Literary Myth of Kaunas (Several Examples) 10, 2013-05-10

In brief: Many cities of the world have some particular myths about their establishment: everybody knows the myths of Rome, Moscow, Constantinople, Krakow, Vilnius, Jerusalem and other cities. Still, there are cities that do not have their real legends of origin and are somehow “less sacred” due to this reason.

American anthropologists Redfield and Singer call such cities heterogeneous and state that, even without the direct mythology, they surely have their spirit, genius loci, which compensates the lack of transcendence. The examples of such cities could be London, New York, Washington and the majority of other megalopolises of the world that appeared in the West after the industrial revolution. The myths of such cities are created by literature and other arts.

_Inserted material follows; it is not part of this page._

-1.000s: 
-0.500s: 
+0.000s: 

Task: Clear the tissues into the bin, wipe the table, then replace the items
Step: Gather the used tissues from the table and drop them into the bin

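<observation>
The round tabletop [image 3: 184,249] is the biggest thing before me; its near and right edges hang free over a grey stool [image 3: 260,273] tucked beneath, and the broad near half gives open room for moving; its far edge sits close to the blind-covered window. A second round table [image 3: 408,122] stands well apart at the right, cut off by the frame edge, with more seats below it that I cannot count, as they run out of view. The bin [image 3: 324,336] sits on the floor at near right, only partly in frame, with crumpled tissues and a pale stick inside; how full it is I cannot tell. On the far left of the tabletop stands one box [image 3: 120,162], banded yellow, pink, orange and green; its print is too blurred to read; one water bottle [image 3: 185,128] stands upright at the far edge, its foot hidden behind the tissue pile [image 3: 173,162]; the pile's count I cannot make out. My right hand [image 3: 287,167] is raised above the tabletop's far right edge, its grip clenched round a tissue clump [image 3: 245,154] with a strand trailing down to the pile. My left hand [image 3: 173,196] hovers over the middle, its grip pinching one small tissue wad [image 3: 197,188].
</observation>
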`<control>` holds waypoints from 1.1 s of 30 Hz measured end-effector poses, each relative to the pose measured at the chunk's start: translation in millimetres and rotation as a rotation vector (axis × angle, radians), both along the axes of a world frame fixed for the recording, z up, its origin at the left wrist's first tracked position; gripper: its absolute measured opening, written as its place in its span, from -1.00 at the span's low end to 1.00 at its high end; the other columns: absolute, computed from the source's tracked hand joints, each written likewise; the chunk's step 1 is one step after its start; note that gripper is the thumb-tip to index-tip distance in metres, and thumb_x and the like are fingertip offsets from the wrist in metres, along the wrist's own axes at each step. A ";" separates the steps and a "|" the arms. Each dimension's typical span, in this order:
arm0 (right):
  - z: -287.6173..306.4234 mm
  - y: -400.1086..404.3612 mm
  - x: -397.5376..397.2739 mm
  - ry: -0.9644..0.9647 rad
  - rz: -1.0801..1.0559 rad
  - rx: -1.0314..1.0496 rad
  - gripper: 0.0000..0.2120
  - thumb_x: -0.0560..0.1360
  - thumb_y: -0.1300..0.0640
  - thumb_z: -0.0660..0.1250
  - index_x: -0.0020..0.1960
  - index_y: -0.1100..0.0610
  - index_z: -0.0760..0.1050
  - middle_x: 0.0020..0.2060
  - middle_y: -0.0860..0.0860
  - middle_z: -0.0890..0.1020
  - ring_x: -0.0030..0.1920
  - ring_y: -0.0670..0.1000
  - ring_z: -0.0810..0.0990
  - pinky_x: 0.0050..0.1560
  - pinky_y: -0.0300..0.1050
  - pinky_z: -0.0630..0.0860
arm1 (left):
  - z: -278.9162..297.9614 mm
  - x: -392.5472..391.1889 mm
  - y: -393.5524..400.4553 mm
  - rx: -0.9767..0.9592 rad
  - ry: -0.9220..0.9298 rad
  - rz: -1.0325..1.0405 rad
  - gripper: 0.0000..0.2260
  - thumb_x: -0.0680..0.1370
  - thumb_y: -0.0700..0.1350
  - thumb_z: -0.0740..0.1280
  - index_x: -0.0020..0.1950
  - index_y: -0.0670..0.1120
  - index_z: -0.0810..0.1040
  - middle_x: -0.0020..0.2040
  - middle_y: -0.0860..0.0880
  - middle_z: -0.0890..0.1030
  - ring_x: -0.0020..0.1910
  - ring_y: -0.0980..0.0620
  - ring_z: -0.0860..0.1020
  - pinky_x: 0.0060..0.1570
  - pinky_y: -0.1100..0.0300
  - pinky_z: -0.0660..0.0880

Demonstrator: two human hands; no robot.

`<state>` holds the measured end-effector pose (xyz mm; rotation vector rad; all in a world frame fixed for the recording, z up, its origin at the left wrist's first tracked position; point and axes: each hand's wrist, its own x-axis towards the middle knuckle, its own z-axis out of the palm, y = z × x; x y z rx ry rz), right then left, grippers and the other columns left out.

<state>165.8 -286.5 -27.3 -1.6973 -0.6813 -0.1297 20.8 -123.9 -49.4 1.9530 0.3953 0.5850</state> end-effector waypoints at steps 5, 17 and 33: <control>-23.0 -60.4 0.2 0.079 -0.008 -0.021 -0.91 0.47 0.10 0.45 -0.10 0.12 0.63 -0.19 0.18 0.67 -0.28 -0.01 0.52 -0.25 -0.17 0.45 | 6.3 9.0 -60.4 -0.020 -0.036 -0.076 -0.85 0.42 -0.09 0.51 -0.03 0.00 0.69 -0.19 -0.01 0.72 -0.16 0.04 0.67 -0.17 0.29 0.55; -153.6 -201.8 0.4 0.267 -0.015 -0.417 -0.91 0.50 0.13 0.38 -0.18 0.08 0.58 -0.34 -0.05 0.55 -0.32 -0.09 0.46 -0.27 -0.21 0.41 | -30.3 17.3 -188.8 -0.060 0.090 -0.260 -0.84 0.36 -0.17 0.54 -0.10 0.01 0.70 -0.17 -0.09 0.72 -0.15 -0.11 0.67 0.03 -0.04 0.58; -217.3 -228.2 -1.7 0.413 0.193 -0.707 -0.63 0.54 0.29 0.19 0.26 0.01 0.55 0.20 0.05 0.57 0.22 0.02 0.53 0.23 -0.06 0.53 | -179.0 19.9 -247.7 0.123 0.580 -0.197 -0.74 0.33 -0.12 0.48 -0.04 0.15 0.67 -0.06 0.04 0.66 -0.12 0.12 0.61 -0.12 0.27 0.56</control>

Kaunas stands out in the graphic map of cities of the world by the very regular network of streets. The signs of Kaunas authority seem to be created artificially (when the city became the temporary capital of Lithuania in 1919) rather than placed down from the Sky. Therefore, Kaunas appeared in the opposition of the sacred city Vilnius. While Vilnius is idealised, mythologized and full of various legends, Kaunas is seen as “the place of political and business manipulations”. Still, the temporary capital does have its own genius loci, which was testified by fine artists, creators and writers many times. Thus, the article is dedicated to the search of myth of the temporary capital Kaunas and its face in memories and moments described in articles and literature of various researchers and writers: Balys Sruoga, Darius Daukša, Georg Simmel, B. Pūkelevičiūtė, N. Lukšonytė-Tolvaišienė, M. Zingeris.

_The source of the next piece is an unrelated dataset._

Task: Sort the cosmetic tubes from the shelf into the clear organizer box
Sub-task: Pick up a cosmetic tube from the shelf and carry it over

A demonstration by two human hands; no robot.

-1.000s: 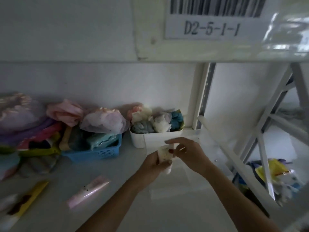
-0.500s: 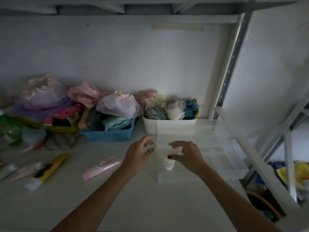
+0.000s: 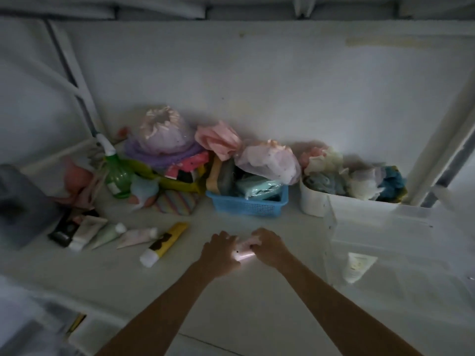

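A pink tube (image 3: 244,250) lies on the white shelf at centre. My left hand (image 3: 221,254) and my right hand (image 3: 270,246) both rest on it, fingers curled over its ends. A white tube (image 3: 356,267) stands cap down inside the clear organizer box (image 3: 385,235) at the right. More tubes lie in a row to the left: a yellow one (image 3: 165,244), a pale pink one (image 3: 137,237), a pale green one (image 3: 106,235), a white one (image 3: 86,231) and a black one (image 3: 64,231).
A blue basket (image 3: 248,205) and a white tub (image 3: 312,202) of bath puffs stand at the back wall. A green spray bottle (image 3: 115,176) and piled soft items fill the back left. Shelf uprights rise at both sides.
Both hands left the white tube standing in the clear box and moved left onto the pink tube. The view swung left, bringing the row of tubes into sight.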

Still, according to the author, the literary variants of Kaunas myth do not present the final answer. The theme of Kaunas is the endless research of identity, city and contemporary myth. The city that has a strange status in the context of Lithuania (temporary capital, eternally second city of conservers and criminals) does not reflect its history thoroughly. It is like a city without the story of its foundation, without roots, created artificially. This is why its artificial establishment as the capital when Lithuania lost Vilnius in 1919, its short flourishing in the inter-war period looks like the “golden age” of the city, its mythical beginning in the perspective of its later fall and eternal epilepsy.

Nonetheless, the myth of the city’s glorious past, Parisian festival and at the same time irrationality and provinciality is still alive. It is supported by stories of various forms: social researches, publicist articles, and especially literature.